Indy Digest: June 3, 2021
So, uh, can we start saying that, locally, the pandemic is over?
The obvious technical answer is: No, we most certainly cannot. As of yesterday, there were still 13 patients in local hospitals who were either SARS-CoV-2 positive or suspected to be. For the week ending May 30, 82 people in Riverside County’s District 4—that’s the Coachella Valley and rural points to the east—tested positive for the virus. COVID-19 is still very much in our community—and remains a threat, particularly to the members of our community who are not vaccinated.
But … for those people who are fully vaccinated, it’s really starting to feel like the pandemic is over locally. Just 12 days from now, almost all restrictions on businesses will go away. Events are allowed again. Hugs and handshakes and in-person meetings are back. Just 110 miles away, Dodger Stadium on June 15 will celebrate “Reopening Day”—by welcoming a full-capacity crowd for the first time since COVID-19 arrived.
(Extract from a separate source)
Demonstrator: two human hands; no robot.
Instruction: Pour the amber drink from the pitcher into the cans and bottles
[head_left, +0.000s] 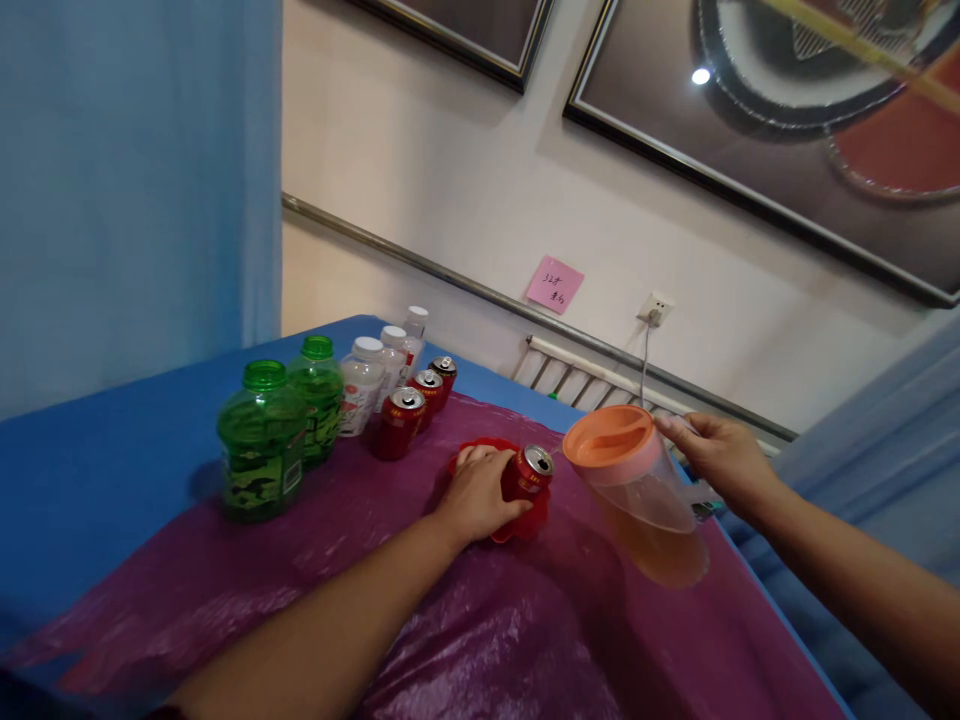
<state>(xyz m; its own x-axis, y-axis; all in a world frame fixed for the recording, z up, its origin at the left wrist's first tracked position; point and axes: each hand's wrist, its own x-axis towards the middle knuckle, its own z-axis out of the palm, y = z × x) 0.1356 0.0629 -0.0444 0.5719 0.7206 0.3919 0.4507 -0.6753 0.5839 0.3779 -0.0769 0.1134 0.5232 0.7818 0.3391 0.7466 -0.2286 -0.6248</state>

So … what’s the answer to the question I posed in that first paragraph—at least in a non-technical sense? Because I am naturally a skeptical person, and because SARS-CoV-2 has kicked us in the teeth so many times over the last 15 months—I can’t help but fret about variants because, well, I just can’t—I am personally going to say no, we shouldn’t start saying it’s over.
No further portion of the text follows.